« La vie des Noirs compte... Arrêtez de nous tuer ! » : voilà les slogans qui sont revenus le plus souvent dans cette manifestation spontanée sur le lieu de la fusillade à Charlotte, en Caroline du Nord. Après minuit, des violences éclatent. Aux jets de pierres et de bouteilles, la police répond à coup de grenades lacrymogènes.
Plus tard, certains manifestants décident de bloquer un axe routier. Ils ouvrent des remorques de camions, en sortent les cargaisons et y mettent le feu. Résultat de ces affrontements: 12 policiers blessés. Et beaucoup de questions qui restent sans réponse : Keith Lamont Scott, l'Afro-Américain de 43 ans abattu par un policier noir, était-il armé comme l'affirment les autorités? Selon sa famille, il portait un livre.
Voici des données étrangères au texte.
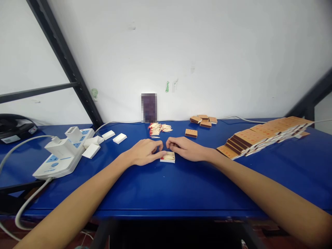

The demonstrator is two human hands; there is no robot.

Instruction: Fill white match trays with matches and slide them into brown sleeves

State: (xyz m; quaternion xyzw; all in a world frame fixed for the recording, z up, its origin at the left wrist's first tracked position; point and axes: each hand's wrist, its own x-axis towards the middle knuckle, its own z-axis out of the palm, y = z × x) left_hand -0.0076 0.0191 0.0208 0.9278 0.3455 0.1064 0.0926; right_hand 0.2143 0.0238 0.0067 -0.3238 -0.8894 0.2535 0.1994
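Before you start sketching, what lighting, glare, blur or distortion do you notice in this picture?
Head view: bright white wall, soft sheen on the blue tabletop, darkness beneath it; matches in the white tray look slightly soft; a dark rectangle is pixelated; the forearms seem stretched towards the lower corners.

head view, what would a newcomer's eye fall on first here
Probably the left hand and right hand, close together at a small white tray of matches in the middle of the vivid blue table. Next might come the long slanting row of overlapping orange-topped boxes on the right, then the loose heap of red-tipped matches just beyond the hands.
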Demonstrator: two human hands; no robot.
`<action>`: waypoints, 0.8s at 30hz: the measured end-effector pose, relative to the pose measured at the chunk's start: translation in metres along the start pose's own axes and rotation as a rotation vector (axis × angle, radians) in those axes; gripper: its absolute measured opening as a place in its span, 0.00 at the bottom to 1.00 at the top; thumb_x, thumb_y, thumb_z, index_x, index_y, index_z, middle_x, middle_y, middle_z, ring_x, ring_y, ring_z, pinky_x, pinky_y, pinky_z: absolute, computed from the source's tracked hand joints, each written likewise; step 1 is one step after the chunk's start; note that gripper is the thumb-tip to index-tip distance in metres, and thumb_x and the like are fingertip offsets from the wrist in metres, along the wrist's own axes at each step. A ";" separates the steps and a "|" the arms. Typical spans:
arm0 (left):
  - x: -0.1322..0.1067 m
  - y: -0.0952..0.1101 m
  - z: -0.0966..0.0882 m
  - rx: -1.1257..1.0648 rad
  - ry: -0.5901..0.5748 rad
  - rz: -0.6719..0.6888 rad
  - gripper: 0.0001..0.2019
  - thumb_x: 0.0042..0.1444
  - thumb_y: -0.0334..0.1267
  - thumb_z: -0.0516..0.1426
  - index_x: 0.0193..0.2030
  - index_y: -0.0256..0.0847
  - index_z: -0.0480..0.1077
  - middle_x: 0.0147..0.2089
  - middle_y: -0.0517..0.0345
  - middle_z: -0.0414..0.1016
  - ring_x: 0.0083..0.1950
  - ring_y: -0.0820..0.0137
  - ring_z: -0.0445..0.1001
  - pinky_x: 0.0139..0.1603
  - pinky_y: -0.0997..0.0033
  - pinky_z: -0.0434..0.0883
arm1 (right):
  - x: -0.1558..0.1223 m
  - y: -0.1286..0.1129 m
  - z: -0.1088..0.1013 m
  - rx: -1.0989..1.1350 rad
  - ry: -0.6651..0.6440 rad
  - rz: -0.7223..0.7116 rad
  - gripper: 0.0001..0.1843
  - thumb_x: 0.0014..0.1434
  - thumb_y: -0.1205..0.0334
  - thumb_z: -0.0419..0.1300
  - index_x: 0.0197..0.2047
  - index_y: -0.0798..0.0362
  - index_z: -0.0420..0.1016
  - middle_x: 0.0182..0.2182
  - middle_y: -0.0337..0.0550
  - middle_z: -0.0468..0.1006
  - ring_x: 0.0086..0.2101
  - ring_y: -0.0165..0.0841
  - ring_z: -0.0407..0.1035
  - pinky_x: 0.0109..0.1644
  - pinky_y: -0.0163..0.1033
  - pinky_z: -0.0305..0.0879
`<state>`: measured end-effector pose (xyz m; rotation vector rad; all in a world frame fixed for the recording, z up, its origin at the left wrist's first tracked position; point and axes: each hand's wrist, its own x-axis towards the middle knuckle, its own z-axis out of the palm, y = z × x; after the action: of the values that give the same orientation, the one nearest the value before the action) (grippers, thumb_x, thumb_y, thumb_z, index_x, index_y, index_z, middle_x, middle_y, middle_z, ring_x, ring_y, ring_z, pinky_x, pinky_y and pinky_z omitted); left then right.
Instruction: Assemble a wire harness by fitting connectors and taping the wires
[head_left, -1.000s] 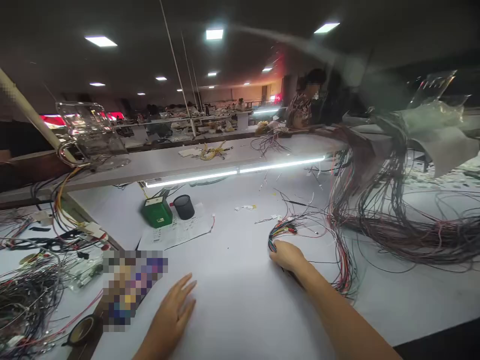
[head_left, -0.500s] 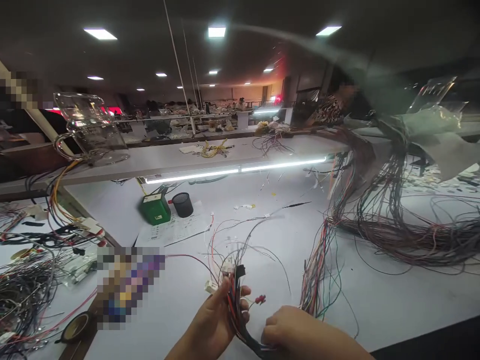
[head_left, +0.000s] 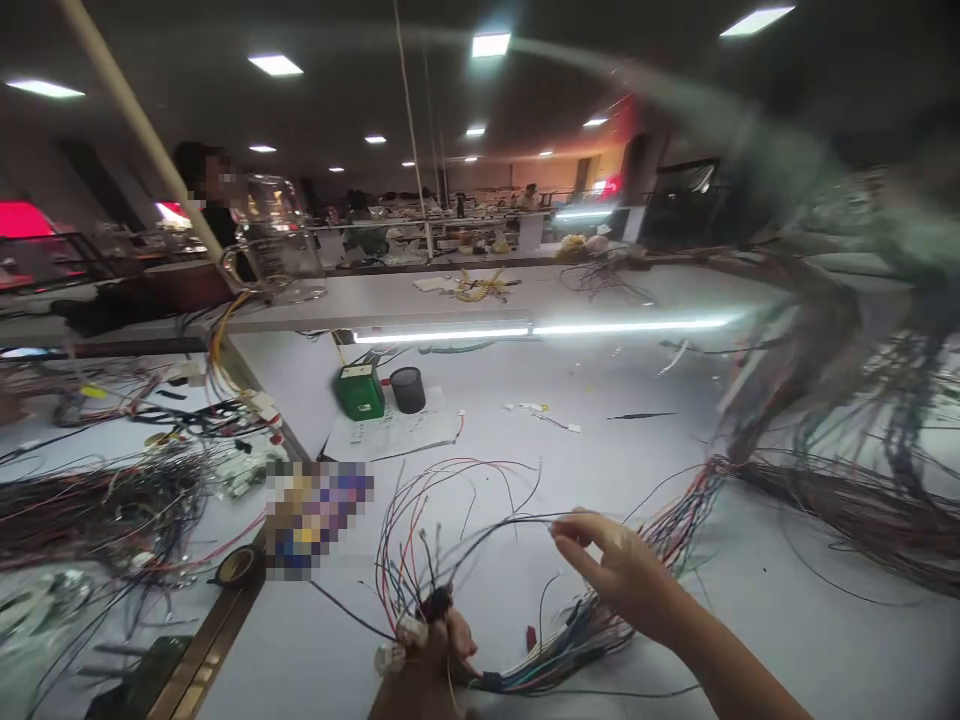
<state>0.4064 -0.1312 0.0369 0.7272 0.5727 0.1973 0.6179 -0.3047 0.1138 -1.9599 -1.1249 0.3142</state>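
Note:
My left hand [head_left: 435,665] sits at the bottom edge, closed around a bundle of coloured wires [head_left: 559,655] near its white and black connectors [head_left: 397,640]. Loose wire ends [head_left: 442,500] fan upward from that grip in loops. A little higher and to the right, my right hand [head_left: 619,570] pinches one thin dark wire between thumb and fingers. The bundle runs on to the right across the white table [head_left: 600,400] toward a large heap of wires [head_left: 840,490].
A green box [head_left: 360,392], a black cup [head_left: 409,389] and a printed sheet [head_left: 394,435] sit at mid-table under a light strip [head_left: 532,329]. Tangled wires [head_left: 97,500] and a tape roll [head_left: 236,567] lie left. A person [head_left: 206,190] stands at far left.
The view has swung to the right and down. My right hand has lifted off the bundle and pulled a single wire up and away. My left hand keeps its grip lower in view.

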 end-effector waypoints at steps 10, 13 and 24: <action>-0.020 0.032 -0.013 -0.371 0.052 -0.204 0.19 0.58 0.46 0.57 0.49 0.32 0.69 0.47 0.45 0.76 0.54 0.64 0.72 0.58 0.67 0.65 | -0.038 -0.006 0.127 -0.160 -0.282 -0.124 0.40 0.59 0.58 0.59 0.68 0.52 0.45 0.49 0.49 0.72 0.46 0.42 0.68 0.50 0.46 0.66; -0.026 0.046 -0.029 0.036 -0.011 -0.161 0.20 0.57 0.49 0.57 0.46 0.33 0.72 0.47 0.45 0.77 0.51 0.64 0.74 0.55 0.66 0.67 | -0.044 0.004 0.142 -0.299 -0.253 -0.223 0.31 0.59 0.58 0.61 0.63 0.47 0.58 0.46 0.48 0.72 0.44 0.45 0.67 0.46 0.48 0.66; 0.016 0.167 -0.103 1.467 0.621 0.515 0.28 0.54 0.45 0.57 0.61 0.39 0.61 0.65 0.46 0.61 0.65 0.57 0.57 0.65 0.55 0.54 | -0.056 0.044 0.144 -0.404 -0.144 -0.309 0.15 0.66 0.47 0.52 0.48 0.45 0.72 0.37 0.44 0.73 0.34 0.39 0.69 0.37 0.43 0.65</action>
<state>0.3663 0.0562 0.0814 2.2914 1.1096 0.4957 0.5303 -0.2829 -0.0196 -2.0854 -1.6652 0.0644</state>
Mais selon la police, la victime dont l'arme a été retrouvée dans la voiture représentait « une menace mortelle immédiate » pour les officiers qui l'ont interpellé.
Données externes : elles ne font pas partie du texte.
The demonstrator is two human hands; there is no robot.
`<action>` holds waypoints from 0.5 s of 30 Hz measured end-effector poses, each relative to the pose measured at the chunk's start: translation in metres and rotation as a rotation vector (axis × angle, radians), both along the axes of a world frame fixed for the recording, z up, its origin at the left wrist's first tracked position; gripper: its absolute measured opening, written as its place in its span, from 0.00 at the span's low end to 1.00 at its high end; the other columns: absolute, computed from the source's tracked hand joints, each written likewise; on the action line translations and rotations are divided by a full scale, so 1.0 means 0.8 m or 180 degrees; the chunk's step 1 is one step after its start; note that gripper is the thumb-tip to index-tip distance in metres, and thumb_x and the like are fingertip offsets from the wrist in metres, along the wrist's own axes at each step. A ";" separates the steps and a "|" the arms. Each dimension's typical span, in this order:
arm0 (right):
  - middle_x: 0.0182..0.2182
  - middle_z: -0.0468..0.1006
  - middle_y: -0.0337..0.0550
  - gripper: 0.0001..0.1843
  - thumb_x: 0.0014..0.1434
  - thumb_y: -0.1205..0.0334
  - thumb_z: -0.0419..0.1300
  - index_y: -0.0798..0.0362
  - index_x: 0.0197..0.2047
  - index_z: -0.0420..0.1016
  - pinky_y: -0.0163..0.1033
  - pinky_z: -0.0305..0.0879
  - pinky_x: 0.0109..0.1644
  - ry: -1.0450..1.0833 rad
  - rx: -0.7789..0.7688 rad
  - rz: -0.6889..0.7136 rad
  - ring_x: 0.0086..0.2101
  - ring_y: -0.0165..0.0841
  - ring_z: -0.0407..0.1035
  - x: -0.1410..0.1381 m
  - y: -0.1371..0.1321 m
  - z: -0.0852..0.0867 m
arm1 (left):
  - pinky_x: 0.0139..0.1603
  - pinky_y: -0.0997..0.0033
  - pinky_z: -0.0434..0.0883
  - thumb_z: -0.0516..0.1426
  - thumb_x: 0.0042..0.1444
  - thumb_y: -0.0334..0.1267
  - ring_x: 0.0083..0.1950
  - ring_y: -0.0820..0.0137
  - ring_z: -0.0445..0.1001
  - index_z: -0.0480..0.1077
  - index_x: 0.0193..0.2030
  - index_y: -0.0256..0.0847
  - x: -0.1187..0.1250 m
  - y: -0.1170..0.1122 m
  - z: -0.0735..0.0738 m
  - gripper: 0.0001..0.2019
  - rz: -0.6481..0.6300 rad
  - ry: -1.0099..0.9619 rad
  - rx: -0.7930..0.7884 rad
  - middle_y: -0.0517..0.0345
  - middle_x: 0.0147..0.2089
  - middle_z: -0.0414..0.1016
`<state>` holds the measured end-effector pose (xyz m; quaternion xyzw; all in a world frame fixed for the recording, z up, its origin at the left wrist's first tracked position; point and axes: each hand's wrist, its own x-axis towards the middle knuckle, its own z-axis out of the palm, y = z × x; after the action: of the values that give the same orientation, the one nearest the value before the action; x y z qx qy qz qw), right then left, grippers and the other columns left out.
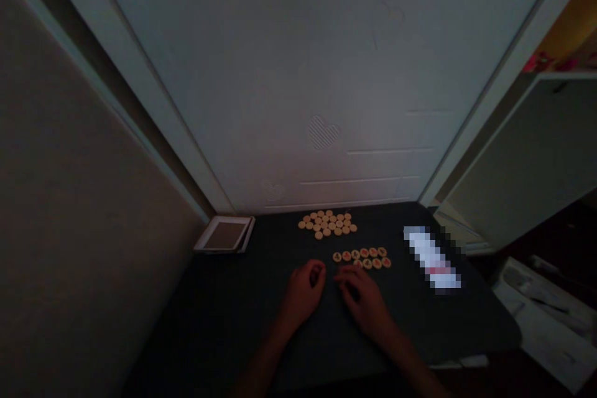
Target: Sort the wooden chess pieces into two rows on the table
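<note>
- left hand (305,289): over the near part of the table, fingers curled inward, thumb side toward the right hand; dim light, cannot tell whether anything is grasped.
- right hand (364,292): just beside it, a gap between the two; fingers bent, fingertips pointing left, overlapping in view the left end of the lower disc row. contact or grip: cannot tell.
- dark tabletop (224,311): under both hands and all discs.
- marked round discs (374,252): just beyond the right hand, in two rows, six in the upper, four visible in the lower; red or dark characters face up, too small to read.
- pixelated item (431,258): right side of tabletop, whitish with a reddish patch, set slantwise; identity obscured.
- shallow frame-like box (226,235): far left corner, pale rim, brownish middle.
- plain round discs (326,224): loose cluster beyond the rows, near the far edge, pale faces up.
- white panel (289,74): behind the tabletop, bearing a striped heart (323,132) in relief.
</note>
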<state>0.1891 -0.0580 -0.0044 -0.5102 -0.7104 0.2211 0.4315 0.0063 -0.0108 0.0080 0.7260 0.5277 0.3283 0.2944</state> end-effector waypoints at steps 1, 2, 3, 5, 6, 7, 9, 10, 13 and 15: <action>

Appel au boycott de « l'économie blanche »
Les autorités ont promis une enquête approfondie. Il n'est pas sûr que cela calme la colère de la communauté afro-américaine. Chose rare, la famille de Keith Lamont Scott n'a pas appelé au calme, rapporte notre correspondante à Washington, Anne-Marie Capomaccio. Lors de la conférence de presse des personnalités de la communauté noire de Charlotte, B. J. Murphy, l'un des leaders des musulmans de la Nation of Islam a au contraire promis des émeutes et a appelé la communauté afro-américaine à boycotter « l'économie blanche ». « Nous appelons à un boycott économique de la ville de Charlotte. Il ne faut pas dépenser un centime chez les Blancs qui ne nous respectent pas ! Gardez votre argent ! Il faut que ces gens souffrent économiquement, comme nous souffrons physiquement quand ils nous tuent ! » a clamé B. J. Murphy.
Le mouvement « Buy Black », « acheter noir » est né à Atlanta à la faveur des émeutes contre la violence policière, voilà quelques mois. Inspiré du mouvement des droits civiques des années 1960 aux Etats-Unis, il prend de l'ampleur alors que le malaise grandit depuis deux ans entre une communauté qui se sent discriminée et des forces de police qui, manifestement, ne savent pas comment faire face. Depuis le début de l'année, plus de 700 personnes ont été tuées par les forces de l'ordre, dont 163 Afro-Américains, selon le Washington Post.
Les tensions raciales s'invitent dans la campagne
Les relations difficiles de la communauté afro-américaine avec la police font la Une des journaux aux Etats-Unis depuis deux ans. Après les deux derniers incidents de violence policière, à Tulsa Oklahoma et Charlotte en Caroline du Nord, les deux candidats à la présidentielle ont dû prendre publiquement position une nouvelle fois.
Alors que la mort d’un automobiliste noir dans l’Oklahoma semble être une bavure, vidéo à l’appui, le cas de Charlotte est moins clair.
Le candidat républicain à la présidentielle Donald Trump, en campagne en Caroline du Nord, est resté dans sa stratégie de séduction de la communauté noire qui le boude.
Il a prononcé dans une église afro-américaine, un discours déjà entendu, proposant à ses hôtes d’essayer une « présidence Trump » pour obtenir un réel changement.
« Regardez nos centre-ville, vous n’avez aucune éducation, vous n’avez pas de travail, on vous tire dessus dans la rue. Franchement, l’Afghanistan est plus sûre que certains de nos centres-ville », a déclaré Donald Trump.
La candidate démocrate Hillary Clinton était en Floride, autre Etat indécis et précieux dans la course à la Maison Blanche. La candidate, qui a rendu hommage aux forces de l’ordre, est toutefois restée dans l’empathie avec la communauté noire qui devrait voter pour elle en majorité.
« Deux noms sont à ajouter à la liste des Afro-Américains tués par des policiers lors d’interpellations. C’est insupportable et cela doit devenir intolérable », a pour sa part déclaré Hillary Clinton.
Le sujet des violences policières s’est rappelé aux candidats, et le problème est loin d’être réglé. A Tulsa la famille qui demande justice appelle au calme. A Charlotte, certains leaders de la communauté noire veulent organiser un boycott de l’économie locale.